The Minnesota Department of Human Services (DHS) rolled out powerful new web-based tools chock-full of data about health care. The dashboards are user-friendly and provide visuals like maps and charts, as well as an option to download the raw data. Now everyone can find their inner health care wonk.

The Investments in Health Care dashboard helps illustrate the economic impact of Medicaid and MinnesotaCare, including number of claims, total payments in dollars, number of health care providers, and average payment per provider. The Who Medicaid and MinnesotaCare Serve dashboard includes county-level data about number of enrollees, percentage of enrollees, and type of participant. The dashboards build on DHS’s Medicaid Matters report.

Some statewide takeaways: Medicaid enrollment is about evenly split between the metro area and Greater Minnesota, but Greater Minnesota has a higher portion of residents who use Medicaid (Medical Assistance). Kids, elderly folks, and people with disabilities are the main groups that get affordable health care through Medicaid. And, Medicaid has lower health care spending per enrollee in Minnesota compared to 2012.
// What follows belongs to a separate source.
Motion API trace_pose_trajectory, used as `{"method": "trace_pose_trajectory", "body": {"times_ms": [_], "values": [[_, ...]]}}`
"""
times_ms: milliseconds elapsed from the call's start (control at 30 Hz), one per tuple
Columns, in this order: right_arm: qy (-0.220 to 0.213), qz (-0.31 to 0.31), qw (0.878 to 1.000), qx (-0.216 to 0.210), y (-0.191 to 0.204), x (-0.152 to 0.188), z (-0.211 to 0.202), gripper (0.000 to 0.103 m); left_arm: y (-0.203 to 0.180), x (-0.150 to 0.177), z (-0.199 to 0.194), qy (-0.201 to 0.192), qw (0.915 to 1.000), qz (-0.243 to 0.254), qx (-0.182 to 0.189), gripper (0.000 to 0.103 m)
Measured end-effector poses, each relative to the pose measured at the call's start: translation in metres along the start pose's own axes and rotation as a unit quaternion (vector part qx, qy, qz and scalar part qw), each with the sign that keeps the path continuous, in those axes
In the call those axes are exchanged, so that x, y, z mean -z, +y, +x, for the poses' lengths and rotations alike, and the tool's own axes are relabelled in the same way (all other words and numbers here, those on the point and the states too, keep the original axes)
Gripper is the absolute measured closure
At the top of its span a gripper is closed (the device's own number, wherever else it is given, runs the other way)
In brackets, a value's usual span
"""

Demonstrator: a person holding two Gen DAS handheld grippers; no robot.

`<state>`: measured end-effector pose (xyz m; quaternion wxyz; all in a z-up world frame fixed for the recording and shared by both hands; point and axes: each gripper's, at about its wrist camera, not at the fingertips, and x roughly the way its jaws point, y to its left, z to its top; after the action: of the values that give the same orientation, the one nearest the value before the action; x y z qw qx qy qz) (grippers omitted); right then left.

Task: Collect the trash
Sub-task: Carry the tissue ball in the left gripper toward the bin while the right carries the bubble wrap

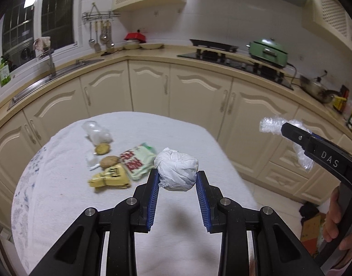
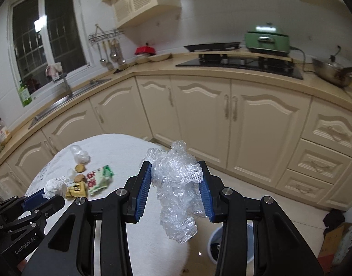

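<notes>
The left gripper holds a crumpled white paper ball between its blue ribbed pads; the jaws stand moderately apart, closed onto the ball at both sides, and the ball sits at the fingertips above the white cloth-covered table. Beyond and to the left of these jaws lie a green-and-red printed snack packet, a yellow crumpled foil wrapper, two round brown biscuits and a clear crumpled plastic bag, all resting on the cloth.

The right gripper clamps a wad of clear crinkled plastic film. Its jaws are partly open, pressed against the wad on both sides; the film bulges past the fingertips and hangs down below the pads. Beneath and slightly right of these jaws a round pale-blue bin stands on the tiled floor, mostly hidden by the right finger.
</notes>
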<state>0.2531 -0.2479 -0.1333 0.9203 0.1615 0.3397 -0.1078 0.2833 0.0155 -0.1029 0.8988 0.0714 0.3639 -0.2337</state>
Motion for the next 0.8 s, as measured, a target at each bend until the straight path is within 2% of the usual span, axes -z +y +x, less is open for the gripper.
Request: {"method": "trace_pose_trajectory", "body": {"times_ms": [367,600,800], "values": [[0.001,0.053,0.997,0.058,-0.087,0.015,-0.030,0.062,-0.070,-0.004,0.015,0.024,0.9965,0.053,0.059,0.074],[0.035,0.077,0.993,0.087,-0.136,0.031,-0.025,0.062,-0.104,-0.018,0.051,0.051,0.9921,0.072,0.089,0.074],[0.076,0.090,0.987,0.106,-0.167,0.052,-0.008,0.062,-0.139,-0.030,0.101,0.091,0.9863,0.090,0.105,0.074]]}}
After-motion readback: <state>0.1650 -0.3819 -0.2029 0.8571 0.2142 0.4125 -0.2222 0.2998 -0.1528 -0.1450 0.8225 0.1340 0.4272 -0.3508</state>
In addition to being interesting for the nerds among us, this data provide incredibly useful numbers to help explain why Medicaid and MinnesotaCare are so important. For example, in Anoka County, 17.4 percent of the population uses Medicaid to access health care, while that percentage is much higher in Cass and Wadena counties where it is over 30 percent. The tools also show that in Morrison County, 105 providers received Medicaid reimbursements and countywide Medicaid payments totaling over $51 million. That’s a huge economic impact!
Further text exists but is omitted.